Greater Birmingham has today (21/11) launched its strategy to create 250,000 private sector jobs and add £29 billion to the local economy by 2030. The Greater Birmingham and Solihull Local Economic Partnership’s (GBSLEP) new Strategic Economic Plan 2016 – 2030 outlines how, in a post-Brexit world, Greater Birmingham can become a top global city region and the driver of the UK economy outside of London.
The plan highlights the area’s growing sector strengths in advanced manufacturing, life sciences, financial and professional services and the digital and creative industries as key to bringing more jobs, businesses and talent to its towns and cities.
The Strategic Economic Plan 2016 – 2030 updates previous GBSLEP targets set in 2013. These new aims reflect the contribution that Greater Birmingham needs to make to achieve the ambitious goals recently set by the West Midlands Combined Authority (WMCA) for its three LEP-geography; including Greater Birmingham, the Black Country and Coventry & Warwickshire.
The Plan is guided by three strategic priorities identified by the GBSLEP as vital to boosting the area’s global competitiveness. They include taking greater advantage of our global connections through expansion at Birmingham Airport and the arrival of HS2; becoming a world leader in innovation and creativity, and creating stronger conditions for growth locally by addressing key issues such as the skills challenge the area currently faces – particularly within communities in Birmingham and north Solihull, with persistent rates of high unemployment exceeding 8%.
In a time of change, the GBSLEP’s new Strategic Economic Plan builds on a strong track record. Previous plans have provided the blueprints for the delivery of its £379m Growth Deal, which is funding a range of transport, housing and skills projects across the area, the £275 million Enterprise Zone Investment Plan which has unlocked the Paradise redevelopment and the body’s business support vehicle, the Growth Hub.

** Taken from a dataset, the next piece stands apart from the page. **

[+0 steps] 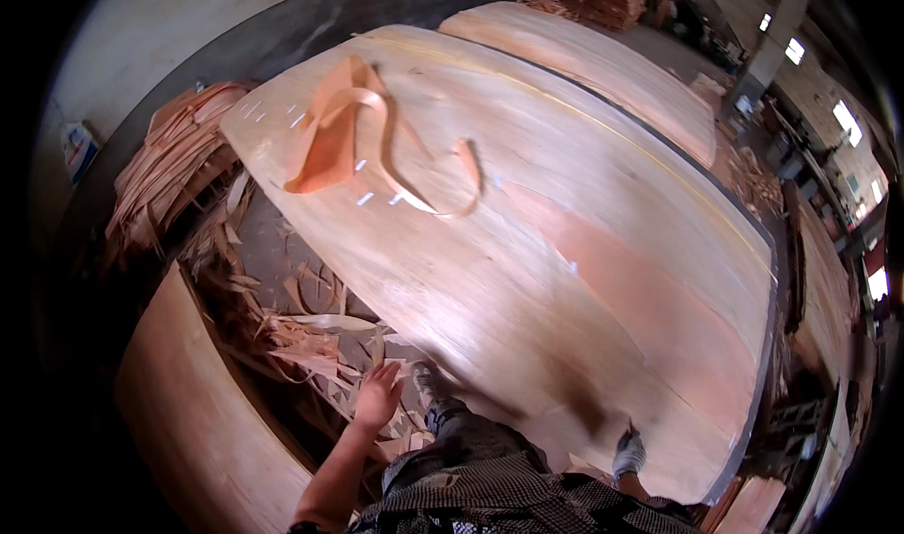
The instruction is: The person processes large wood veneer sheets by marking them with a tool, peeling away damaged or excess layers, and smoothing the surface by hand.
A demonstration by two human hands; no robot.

Steve Hollis, Chair of the GBSLEP, said: “Greater Birmingham has put its best foot forward in creating a compelling offer for inward investors in recent years, and our track record speaks for itself. This – is the foundation of our thinking on ‘industrial strategy’ and lays out what we must do now to build on our status as the major driver of the UK economy outside of the capital, take advantage of the opportunities presented by HS2 and stake our claim as a truly global business destination.
“To continue the economic renaissance of Greater Birmingham, it is vital to invest in our future. Our plan, which includes creating 250,000 jobs and growing economic output by £29 billion, both by 2030 – is a clear signal that we want to secure greater levels of investment and grow our industrial and employment base over the long term. Following the Brexit vote, it has never been more necessary to ensure growth in job creation, output and employment. The LEP Board is absolutely clear that the opportunities of a growing economy are extended to everyone that lives and works here. This decisive response will ensure Greater Birmingham can continue to thrive.”
Cllr John Clancy, Leader of Birmingham City Council, said: “With Brexit igniting an even greater need to be known globally as a place to do and grow business, a place where world-class talent and markets can be accessed quickly and easily – it is vital that the public and private sectors continue to work together to build an offer that stands up against the best, truly global cities. This plan clearly sets out what must be done and why. It is the blueprint for our own regional industrial strategy and we must use it as our guide if we are to make a difference to the lives of everyone in our region.”
Working with partners, including the WMCA and the Midlands Engine, GBSLEP will now devise an implementation plan for the delivery of the SEP in the New Year. This will set out how the SEP will be the basis for future bids for funds; the framework through which the LEP will seek to direct the resources under its control; and the means by which it will seek to corral and influence those of partners and wider stakeholders.